== Segment start ==
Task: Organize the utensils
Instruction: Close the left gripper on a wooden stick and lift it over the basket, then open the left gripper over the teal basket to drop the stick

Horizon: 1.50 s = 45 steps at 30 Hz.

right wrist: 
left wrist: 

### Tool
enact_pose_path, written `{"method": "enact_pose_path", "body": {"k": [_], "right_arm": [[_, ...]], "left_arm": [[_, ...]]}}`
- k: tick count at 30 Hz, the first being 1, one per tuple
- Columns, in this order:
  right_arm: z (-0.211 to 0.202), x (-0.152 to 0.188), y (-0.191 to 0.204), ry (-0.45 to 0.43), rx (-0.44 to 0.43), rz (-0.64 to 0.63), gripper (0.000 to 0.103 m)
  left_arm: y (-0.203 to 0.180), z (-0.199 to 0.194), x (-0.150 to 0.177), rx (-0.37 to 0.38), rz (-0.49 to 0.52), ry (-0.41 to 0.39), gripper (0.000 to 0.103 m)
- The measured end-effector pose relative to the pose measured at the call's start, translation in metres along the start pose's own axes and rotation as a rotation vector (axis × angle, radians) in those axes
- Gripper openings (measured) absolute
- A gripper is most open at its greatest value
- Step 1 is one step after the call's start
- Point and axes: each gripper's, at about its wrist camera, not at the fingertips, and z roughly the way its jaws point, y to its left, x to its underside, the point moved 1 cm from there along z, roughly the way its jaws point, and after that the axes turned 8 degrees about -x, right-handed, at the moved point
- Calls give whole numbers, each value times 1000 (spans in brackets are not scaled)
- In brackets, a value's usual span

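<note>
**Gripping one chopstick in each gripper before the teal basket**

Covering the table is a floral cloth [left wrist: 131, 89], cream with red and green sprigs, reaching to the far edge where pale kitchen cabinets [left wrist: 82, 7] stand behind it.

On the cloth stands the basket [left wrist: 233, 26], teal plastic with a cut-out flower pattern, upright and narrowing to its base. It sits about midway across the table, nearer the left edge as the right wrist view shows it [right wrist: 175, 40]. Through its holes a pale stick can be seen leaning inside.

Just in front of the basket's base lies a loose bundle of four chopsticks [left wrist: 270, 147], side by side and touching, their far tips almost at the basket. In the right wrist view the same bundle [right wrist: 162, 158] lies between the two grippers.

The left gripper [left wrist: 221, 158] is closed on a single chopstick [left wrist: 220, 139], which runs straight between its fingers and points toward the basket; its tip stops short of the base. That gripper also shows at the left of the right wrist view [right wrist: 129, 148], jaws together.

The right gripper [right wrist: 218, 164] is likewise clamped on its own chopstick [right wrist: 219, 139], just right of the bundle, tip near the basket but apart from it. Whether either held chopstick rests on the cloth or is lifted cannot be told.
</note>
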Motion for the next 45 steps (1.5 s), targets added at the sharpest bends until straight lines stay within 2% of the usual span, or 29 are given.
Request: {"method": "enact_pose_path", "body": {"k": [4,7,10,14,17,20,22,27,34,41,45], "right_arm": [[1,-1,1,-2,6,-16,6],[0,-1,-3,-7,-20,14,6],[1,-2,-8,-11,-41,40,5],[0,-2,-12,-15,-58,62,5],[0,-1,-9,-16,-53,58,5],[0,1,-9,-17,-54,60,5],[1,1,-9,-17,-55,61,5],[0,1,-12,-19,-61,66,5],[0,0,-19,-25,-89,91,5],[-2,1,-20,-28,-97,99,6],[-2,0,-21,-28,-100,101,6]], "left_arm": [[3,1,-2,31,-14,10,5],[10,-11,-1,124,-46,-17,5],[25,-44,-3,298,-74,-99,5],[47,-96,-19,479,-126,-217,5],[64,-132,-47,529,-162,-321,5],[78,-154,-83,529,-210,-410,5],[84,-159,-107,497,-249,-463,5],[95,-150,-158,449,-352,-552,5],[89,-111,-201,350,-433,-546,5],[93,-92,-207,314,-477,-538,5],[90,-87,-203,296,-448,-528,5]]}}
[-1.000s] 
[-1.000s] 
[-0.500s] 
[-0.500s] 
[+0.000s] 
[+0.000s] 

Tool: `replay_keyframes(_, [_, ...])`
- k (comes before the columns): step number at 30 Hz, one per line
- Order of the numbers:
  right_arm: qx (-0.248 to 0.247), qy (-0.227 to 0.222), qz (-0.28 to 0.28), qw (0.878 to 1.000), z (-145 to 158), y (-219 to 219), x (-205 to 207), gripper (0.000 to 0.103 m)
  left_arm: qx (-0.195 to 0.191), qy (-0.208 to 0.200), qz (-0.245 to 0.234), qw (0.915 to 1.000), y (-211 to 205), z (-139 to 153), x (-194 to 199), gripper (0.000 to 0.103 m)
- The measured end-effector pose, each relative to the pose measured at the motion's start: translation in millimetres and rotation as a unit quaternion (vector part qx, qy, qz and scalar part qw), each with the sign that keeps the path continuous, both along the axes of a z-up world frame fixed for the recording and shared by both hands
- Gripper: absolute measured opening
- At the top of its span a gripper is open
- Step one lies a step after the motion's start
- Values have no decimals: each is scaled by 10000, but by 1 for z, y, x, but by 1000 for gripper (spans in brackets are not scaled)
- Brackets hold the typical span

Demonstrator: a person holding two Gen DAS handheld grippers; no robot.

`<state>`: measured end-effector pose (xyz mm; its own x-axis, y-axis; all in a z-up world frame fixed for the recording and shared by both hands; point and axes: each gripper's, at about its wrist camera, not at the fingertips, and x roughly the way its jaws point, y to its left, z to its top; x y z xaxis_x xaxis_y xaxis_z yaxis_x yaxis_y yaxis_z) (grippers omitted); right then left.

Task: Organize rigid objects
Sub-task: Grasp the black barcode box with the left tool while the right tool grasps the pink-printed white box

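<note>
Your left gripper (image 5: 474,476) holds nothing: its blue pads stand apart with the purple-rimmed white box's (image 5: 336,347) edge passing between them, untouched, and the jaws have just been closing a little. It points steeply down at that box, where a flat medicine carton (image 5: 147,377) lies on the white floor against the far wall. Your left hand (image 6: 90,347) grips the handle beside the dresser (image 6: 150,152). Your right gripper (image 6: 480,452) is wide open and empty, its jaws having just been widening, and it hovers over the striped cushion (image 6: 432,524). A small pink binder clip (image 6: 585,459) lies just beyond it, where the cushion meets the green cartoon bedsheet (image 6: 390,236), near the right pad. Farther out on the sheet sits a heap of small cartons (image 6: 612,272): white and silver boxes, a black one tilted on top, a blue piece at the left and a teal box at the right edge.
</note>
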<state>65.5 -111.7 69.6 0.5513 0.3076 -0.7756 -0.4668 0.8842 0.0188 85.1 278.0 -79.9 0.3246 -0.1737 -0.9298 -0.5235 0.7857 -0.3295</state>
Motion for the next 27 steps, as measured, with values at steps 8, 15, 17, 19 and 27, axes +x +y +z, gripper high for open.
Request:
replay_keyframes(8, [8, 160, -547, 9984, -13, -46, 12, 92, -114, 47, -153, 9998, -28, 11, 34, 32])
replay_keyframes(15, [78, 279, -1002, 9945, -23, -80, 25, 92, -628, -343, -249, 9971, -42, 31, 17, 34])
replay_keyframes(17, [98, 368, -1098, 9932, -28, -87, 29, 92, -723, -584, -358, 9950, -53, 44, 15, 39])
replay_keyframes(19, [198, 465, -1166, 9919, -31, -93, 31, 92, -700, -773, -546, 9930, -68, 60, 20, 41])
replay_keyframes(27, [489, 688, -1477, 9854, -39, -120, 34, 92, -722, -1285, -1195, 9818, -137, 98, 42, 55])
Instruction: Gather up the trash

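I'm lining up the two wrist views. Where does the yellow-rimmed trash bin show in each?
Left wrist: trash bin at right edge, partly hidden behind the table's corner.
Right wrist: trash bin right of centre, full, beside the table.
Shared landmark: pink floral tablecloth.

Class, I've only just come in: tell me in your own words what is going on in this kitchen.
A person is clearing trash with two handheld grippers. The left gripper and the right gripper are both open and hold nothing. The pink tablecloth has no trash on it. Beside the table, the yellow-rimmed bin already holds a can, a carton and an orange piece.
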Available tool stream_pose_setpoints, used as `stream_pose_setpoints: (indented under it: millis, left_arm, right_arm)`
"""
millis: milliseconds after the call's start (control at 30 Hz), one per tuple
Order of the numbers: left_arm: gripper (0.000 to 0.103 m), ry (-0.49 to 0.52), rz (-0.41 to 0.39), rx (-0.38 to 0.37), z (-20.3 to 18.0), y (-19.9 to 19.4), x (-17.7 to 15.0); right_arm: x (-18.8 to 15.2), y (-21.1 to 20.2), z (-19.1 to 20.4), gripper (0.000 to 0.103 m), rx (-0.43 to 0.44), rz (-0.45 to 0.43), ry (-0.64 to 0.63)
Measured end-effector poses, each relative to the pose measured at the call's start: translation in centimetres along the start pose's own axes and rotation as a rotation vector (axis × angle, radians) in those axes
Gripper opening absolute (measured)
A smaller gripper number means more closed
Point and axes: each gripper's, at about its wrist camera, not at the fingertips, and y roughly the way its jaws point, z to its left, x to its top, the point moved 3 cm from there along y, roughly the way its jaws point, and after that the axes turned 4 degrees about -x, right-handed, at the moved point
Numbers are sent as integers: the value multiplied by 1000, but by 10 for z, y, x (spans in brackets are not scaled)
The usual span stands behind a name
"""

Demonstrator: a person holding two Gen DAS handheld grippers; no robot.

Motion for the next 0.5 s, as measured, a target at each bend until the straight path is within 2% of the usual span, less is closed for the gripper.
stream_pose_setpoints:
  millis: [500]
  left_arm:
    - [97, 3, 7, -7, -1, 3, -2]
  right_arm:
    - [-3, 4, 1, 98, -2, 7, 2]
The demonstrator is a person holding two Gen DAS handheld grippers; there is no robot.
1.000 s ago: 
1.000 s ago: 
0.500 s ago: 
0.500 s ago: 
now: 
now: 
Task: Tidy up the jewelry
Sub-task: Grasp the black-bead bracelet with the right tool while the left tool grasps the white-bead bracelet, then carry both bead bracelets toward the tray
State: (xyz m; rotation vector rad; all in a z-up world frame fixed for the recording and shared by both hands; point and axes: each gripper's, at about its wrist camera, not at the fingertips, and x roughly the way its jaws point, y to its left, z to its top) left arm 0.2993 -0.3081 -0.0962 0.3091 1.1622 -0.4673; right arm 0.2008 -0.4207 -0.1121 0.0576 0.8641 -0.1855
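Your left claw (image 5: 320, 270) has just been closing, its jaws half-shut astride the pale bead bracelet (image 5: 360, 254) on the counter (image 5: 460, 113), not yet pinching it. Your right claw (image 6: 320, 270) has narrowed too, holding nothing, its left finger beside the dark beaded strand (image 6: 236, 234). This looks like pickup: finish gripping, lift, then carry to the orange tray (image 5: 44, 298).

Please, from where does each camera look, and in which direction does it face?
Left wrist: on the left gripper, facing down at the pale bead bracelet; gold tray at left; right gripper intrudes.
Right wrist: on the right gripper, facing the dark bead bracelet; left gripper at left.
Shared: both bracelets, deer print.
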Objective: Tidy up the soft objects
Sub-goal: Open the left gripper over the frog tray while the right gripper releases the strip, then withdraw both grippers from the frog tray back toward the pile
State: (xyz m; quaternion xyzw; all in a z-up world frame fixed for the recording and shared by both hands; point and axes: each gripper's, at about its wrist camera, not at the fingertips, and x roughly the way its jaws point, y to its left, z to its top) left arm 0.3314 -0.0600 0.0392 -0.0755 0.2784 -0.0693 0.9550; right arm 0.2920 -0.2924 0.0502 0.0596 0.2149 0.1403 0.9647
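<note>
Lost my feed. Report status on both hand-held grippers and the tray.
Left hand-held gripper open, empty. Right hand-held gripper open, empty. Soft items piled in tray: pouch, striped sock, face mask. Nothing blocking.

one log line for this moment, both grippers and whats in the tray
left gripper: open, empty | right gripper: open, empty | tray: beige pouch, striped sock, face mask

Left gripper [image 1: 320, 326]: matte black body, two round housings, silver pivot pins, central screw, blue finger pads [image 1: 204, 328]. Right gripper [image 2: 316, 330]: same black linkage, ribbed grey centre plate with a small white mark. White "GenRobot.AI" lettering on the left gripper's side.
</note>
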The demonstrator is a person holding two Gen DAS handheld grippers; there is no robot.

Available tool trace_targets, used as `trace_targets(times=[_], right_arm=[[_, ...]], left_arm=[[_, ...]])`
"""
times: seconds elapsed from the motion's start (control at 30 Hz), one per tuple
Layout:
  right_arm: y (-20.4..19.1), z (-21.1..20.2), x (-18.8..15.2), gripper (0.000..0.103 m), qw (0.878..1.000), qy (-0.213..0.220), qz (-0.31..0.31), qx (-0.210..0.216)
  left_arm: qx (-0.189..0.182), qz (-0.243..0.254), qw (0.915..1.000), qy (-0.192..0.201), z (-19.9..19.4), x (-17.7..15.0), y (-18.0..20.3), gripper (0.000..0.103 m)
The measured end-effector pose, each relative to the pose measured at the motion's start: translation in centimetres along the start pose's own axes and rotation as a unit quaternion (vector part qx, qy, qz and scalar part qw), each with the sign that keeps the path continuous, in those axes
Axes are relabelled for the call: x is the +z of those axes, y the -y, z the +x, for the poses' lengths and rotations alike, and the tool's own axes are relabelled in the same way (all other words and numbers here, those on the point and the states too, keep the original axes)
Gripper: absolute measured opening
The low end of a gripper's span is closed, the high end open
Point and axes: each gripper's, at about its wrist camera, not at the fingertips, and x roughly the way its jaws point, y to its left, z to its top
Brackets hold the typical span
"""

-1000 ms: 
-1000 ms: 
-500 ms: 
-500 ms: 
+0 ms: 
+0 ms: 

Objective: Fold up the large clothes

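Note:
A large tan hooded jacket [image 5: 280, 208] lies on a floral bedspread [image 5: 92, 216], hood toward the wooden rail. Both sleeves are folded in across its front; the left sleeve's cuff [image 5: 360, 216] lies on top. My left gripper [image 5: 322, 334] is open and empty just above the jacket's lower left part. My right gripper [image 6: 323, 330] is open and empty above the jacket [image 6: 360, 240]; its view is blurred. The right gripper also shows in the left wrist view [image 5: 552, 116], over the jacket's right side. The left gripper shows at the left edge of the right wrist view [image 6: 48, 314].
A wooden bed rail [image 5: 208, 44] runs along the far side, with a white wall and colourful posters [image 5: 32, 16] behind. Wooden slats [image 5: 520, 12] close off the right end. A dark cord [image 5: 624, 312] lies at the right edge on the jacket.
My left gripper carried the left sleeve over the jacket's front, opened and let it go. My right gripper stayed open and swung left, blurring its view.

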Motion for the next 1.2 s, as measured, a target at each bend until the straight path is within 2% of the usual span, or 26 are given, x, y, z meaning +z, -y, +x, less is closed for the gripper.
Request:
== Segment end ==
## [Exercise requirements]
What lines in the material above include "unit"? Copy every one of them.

## [Task solution]
- The measured end-effector pose, each relative to the pose measured at the motion's start: translation in millimetres and rotation as a unit quaternion (vector part qx, qy, qz and scalar part qw), each with the sign that keeps the path continuous, both along the axes of a z-up world frame fixed for the recording and shared by both hands
The measured end-effector pose, each relative to the pose measured at the motion's start: translation in centimetres along the start pose's own axes and rotation as a unit quaternion (vector part qx, qy, qz and scalar part qw), each with the sign that keeps the path continuous, in those axes

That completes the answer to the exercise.